Your task –
An unaltered copy of every line below is the expected output.

^^^^

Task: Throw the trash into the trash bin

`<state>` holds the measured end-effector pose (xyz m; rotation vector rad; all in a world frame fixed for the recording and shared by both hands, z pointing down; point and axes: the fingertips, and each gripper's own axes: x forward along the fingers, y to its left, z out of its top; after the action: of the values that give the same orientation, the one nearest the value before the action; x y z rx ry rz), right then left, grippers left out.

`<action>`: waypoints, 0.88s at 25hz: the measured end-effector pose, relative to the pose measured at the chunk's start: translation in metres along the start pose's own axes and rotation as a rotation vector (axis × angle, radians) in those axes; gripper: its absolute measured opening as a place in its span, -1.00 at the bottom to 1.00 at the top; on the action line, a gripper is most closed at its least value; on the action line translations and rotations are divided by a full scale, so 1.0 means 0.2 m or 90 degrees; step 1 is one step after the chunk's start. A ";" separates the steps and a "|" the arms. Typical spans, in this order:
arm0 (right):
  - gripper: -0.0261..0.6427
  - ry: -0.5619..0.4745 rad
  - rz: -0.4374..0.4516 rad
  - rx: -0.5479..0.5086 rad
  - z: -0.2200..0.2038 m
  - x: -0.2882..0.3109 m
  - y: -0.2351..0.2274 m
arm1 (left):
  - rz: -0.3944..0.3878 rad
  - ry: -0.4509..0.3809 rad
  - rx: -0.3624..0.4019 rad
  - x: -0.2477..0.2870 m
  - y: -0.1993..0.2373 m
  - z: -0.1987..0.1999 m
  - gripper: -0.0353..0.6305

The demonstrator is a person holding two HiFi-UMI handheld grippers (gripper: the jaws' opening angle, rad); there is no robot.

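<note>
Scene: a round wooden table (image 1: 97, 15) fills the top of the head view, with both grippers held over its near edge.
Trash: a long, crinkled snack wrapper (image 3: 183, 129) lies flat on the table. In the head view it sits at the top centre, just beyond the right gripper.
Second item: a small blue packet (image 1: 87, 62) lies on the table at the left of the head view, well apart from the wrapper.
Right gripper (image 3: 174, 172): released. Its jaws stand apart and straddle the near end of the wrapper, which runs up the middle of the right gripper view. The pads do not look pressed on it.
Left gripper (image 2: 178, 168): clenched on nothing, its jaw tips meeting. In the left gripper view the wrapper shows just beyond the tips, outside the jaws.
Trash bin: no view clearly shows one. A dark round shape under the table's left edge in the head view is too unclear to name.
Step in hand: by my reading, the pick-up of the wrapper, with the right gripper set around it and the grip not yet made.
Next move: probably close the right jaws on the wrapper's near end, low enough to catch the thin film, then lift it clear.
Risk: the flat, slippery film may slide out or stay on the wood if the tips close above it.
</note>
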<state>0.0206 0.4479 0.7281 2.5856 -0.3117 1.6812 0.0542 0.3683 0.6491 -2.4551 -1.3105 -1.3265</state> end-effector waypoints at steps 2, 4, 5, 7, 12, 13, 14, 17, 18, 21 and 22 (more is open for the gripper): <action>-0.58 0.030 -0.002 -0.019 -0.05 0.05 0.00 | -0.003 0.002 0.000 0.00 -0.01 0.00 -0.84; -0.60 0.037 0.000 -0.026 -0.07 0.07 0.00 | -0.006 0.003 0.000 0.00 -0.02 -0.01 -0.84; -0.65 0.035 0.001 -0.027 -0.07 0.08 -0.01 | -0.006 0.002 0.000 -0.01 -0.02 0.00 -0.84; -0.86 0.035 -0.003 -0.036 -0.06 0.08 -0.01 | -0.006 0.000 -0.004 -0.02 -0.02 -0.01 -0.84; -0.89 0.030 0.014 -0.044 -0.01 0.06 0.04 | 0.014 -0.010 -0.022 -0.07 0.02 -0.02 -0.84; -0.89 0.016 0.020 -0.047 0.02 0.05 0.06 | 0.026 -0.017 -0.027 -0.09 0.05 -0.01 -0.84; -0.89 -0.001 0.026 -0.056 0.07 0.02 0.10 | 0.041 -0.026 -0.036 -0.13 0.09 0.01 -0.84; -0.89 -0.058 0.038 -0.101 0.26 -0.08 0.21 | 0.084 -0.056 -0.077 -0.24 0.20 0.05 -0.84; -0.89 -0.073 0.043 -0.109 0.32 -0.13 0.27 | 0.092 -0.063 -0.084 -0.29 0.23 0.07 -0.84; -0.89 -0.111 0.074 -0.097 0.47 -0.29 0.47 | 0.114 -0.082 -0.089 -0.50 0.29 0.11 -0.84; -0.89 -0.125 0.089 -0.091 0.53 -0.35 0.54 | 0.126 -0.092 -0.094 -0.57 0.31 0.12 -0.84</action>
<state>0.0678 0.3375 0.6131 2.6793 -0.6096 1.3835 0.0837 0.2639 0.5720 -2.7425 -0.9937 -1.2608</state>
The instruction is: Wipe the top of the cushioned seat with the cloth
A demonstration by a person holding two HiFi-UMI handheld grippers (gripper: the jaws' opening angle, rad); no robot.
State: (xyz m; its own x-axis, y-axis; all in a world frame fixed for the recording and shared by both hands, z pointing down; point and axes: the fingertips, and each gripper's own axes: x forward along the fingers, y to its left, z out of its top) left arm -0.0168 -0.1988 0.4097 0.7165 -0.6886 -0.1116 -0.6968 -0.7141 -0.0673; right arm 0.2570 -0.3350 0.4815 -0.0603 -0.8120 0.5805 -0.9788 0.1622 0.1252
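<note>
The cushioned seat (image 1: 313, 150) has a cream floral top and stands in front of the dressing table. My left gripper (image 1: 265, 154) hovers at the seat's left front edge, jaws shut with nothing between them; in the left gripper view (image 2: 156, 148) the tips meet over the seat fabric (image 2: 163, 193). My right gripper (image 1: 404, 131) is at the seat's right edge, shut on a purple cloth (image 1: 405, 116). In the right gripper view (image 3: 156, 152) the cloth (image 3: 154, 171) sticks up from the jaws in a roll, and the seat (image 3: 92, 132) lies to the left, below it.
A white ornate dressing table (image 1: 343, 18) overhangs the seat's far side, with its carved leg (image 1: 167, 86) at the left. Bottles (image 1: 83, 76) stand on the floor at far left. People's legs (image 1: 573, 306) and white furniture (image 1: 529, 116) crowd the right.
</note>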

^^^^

Result of this task –
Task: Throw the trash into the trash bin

`<state>` holds the measured end-effector pose (xyz m; rotation vector rad; all in a world frame fixed for the recording and shared by both hands, z pointing down; point and axes: the fingertips, and each gripper's own axes: x forward along the fingers, y to its left, z out of its top; after the action: of the values that give the same orientation, the one nearest the value before the action; x y z rx ry rz), right then left, grippers left out.

`<action>`: waypoints, 0.88s at 25hz: the measured end-effector pose, relative to the pose measured at the chunk's start: translation in metres along the start pose's own axes and rotation as a rotation vector (axis × angle, radians) in those axes; gripper: its absolute measured opening as a place in its span, -1.00 at the bottom to 1.00 at the top; on the action line, a gripper is most closed at its least value; on the action line translations and rotations are divided by a full scale, so 1.0 means 0.2 m or 90 degrees; step 1 is one step after the chunk's start. A ";" separates the steps and a "|" the arms. Typical spans, in this order:
arm0 (right):
  - gripper: -0.0261..0.6427
  - ry: -0.5619..0.4745 rad
  - rz: -0.4374..0.4516 rad
  - rx: -0.5479..0.5086 rad
  - z: -0.2200..0.2038 m
  - x: -0.2882..0.3109 m
  - y: -0.2351..0.2274 m
arm1 (left):
  - rz: -0.3944..0.3878 rad
  - ry: -0.4509..0.3809 rad
  - rx: -0.3624..0.4019 rad
  - x: -0.2477..0.2870 m
  - y: -0.1993..0.2373 m
  - z: -0.1987..0.1999 m
  - gripper: -0.0353..0.6305

The demonstrator is a person holding two HiFi-UMI handheld grippers (gripper: the jaws' opening angle, rad); there is no robot.

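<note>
Scene: a round wooden table (image 1: 97, 15) fills the top of the head view, with both grippers held over its near edge.
Trash: a long, crinkled snack wrapper (image 3: 183, 129) lies flat on the table. In the head view it sits at the top centre, just beyond the right gripper.
Second item: a small blue packet (image 1: 87, 62) lies on the table at the left of the head view, well apart from the wrapper.
Right gripper (image 3: 174, 172): released. Its jaws stand apart and straddle the near end of the wrapper, which runs up the middle of the right gripper view. The pads do not look pressed on it.
Left gripper (image 2: 178, 168): clenched on nothing, its jaw tips meeting. In the left gripper view the wrapper shows just beyond the tips, outside the jaws.
Trash bin: no view clearly shows one. A dark round shape under the table's left edge in the head view is too unclear to name.
Step in hand: by my reading, the pick-up of the wrapper, with the right gripper set around it and the grip not yet made.
Next move: probably close the right jaws on the wrapper's near end, low enough to catch the thin film, then lift it clear.
Risk: the flat, slippery film may slide out or stay on the wood if the tips close above it.
</note>
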<state>0.0206 0.4479 0.7281 2.5856 -0.3117 1.6812 0.0542 0.3683 0.6491 -2.4551 -1.3105 -1.3265</state> end-effector waypoints at steps 2, 4, 5, 7, 12, 13, 14, 17, 18, 21 and 22 (more is open for the gripper): <action>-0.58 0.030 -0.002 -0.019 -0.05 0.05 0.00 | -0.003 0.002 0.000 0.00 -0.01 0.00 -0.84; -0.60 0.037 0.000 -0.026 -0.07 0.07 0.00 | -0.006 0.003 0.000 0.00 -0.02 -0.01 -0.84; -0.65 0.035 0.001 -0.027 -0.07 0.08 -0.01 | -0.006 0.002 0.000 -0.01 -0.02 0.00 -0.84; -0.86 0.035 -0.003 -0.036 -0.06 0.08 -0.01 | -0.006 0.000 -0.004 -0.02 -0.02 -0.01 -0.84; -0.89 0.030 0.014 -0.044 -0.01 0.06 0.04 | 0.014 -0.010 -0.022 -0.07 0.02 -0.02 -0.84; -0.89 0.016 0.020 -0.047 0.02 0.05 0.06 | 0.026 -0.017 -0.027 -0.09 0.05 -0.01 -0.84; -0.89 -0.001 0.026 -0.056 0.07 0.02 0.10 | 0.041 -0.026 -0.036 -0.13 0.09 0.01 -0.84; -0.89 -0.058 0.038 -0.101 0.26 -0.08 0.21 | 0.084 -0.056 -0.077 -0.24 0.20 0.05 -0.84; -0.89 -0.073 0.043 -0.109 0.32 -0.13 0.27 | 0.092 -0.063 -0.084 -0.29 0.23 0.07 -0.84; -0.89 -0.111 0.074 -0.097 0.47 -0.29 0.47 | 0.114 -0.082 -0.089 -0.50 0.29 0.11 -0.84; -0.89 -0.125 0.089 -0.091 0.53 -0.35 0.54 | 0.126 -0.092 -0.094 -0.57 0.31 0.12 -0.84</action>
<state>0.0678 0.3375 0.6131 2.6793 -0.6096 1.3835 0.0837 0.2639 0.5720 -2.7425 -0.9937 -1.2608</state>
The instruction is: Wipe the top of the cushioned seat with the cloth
A demonstration by a person holding two HiFi-UMI handheld grippers (gripper: the jaws' opening angle, rad); no robot.
State: (xyz m; its own x-axis, y-axis; all in a world frame fixed for the recording and shared by both hands, z pointing down; point and axes: the fingertips, and each gripper's own axes: x forward along the fingers, y to its left, z out of its top) left arm -0.0168 -0.1988 0.4097 0.7165 -0.6886 -0.1116 -0.6968 -0.7141 -0.0673; right arm 0.2570 -0.3350 0.4815 -0.0603 -0.8120 0.5805 -0.9788 0.1622 0.1252
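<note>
The cushioned seat (image 1: 313, 150) has a cream floral top and stands in front of the dressing table. My left gripper (image 1: 265, 154) hovers at the seat's left front edge, jaws shut with nothing between them; in the left gripper view (image 2: 156, 148) the tips meet over the seat fabric (image 2: 163, 193). My right gripper (image 1: 404, 131) is at the seat's right edge, shut on a purple cloth (image 1: 405, 116). In the right gripper view (image 3: 156, 152) the cloth (image 3: 154, 171) sticks up from the jaws in a roll, and the seat (image 3: 92, 132) lies to the left, below it.
A white ornate dressing table (image 1: 343, 18) overhangs the seat's far side, with its carved leg (image 1: 167, 86) at the left. Bottles (image 1: 83, 76) stand on the floor at far left. People's legs (image 1: 573, 306) and white furniture (image 1: 529, 116) crowd the right.
</note>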

What came before is the complete response.